## [The problem]
Repeat the data that follows in full. Do not include the pictures.
━━ The data
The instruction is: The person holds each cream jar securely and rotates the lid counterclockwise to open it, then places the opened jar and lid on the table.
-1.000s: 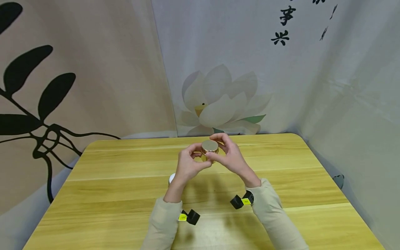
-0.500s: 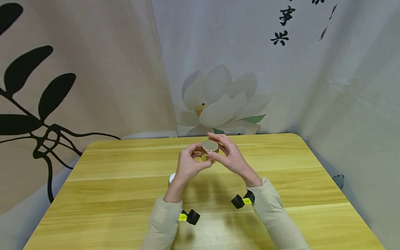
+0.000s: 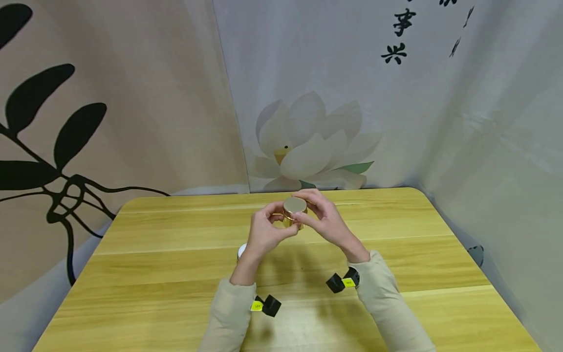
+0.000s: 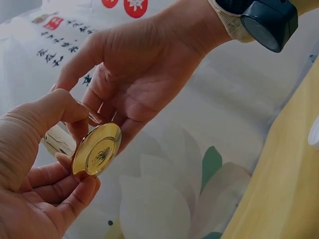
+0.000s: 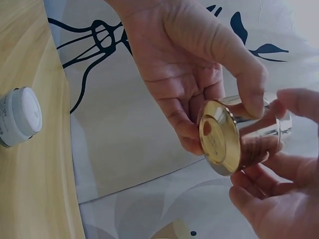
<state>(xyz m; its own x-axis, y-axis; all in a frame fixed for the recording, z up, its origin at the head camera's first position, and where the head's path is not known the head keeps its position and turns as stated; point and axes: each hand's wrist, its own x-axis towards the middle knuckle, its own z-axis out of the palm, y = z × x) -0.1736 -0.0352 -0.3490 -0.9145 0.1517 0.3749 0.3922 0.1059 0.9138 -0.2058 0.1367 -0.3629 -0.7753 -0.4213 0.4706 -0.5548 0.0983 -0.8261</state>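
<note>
Nearest the person, on a clock face centred on the held thing with twelve pointing away, pale sleeves (image 3: 233, 313) reach in from seven o'clock and from between four and five, each bearing a black wrist camera (image 3: 271, 306). Farther out at eight o'clock, partly behind the left wrist, a white-topped jar (image 5: 21, 117) stands on the wooden table (image 3: 145, 274); its top covers it, so its contents are hidden.

Beyond that, the gold container (image 3: 295, 204) is raised clear of the table, its long axis close to upright with the flat round top uppermost, though the exact tilt is hard to tell. Both hands touch it, so neither is nearer. From eight o'clock the left hand (image 3: 267, 232) holds the lower body between thumb and fingers; from about four the right hand (image 3: 324, 220) has thumb and fingers curled round the upper end. The flared base shows below the grip. The top is covered, and whatever is inside cannot be seen.

Past the table's far edge hangs cloth (image 3: 176, 98) printed with a lotus (image 3: 308, 137) just past twelve and dark characters (image 3: 396, 53) at one.
</note>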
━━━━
## [Exercise output]
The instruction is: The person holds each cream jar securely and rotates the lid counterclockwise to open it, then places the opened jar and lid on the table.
-1.000s: 
-0.500s: 
+0.000s: 
+0.000s: 
+0.000s: 
<state>(xyz m; its own x-axis, y-axis; all in a frame fixed for the recording, z up, its origin at the head camera's first position, and where the head's path is not known the head keeps its position and turns as stated; point and axes: each hand's wrist, its own x-axis towards the middle knuckle, its own z-axis out of the palm, y = z × x) -0.1736 -0.0352 -0.3490 -0.9145 0.1517 0.3749 0.3922 0.1059 0.9138 -0.2058 0.1367 -0.3629 -0.7753 -0.4213 0.4706 -0.5548 0.0983 -0.8261</state>
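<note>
Nearest the person, on a clock face centred on the held thing with twelve pointing away, pale sleeves (image 3: 233, 313) reach in from seven o'clock and from between four and five, each bearing a black wrist camera (image 3: 271, 306). Farther out at eight o'clock, partly behind the left wrist, a white-topped jar (image 5: 21, 117) stands on the wooden table (image 3: 145, 274); its top covers it, so its contents are hidden.

Beyond that, the gold container (image 3: 295, 204) is raised clear of the table, its long axis close to upright with the flat round top uppermost, though the exact tilt is hard to tell. Both hands touch it, so neither is nearer. From eight o'clock the left hand (image 3: 267, 232) holds the lower body between thumb and fingers; from about four the right hand (image 3: 324, 220) has thumb and fingers curled round the upper end. The flared base shows below the grip. The top is covered, and whatever is inside cannot be seen.

Past the table's far edge hangs cloth (image 3: 176, 98) printed with a lotus (image 3: 308, 137) just past twelve and dark characters (image 3: 396, 53) at one.
</note>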

Now the output is complete.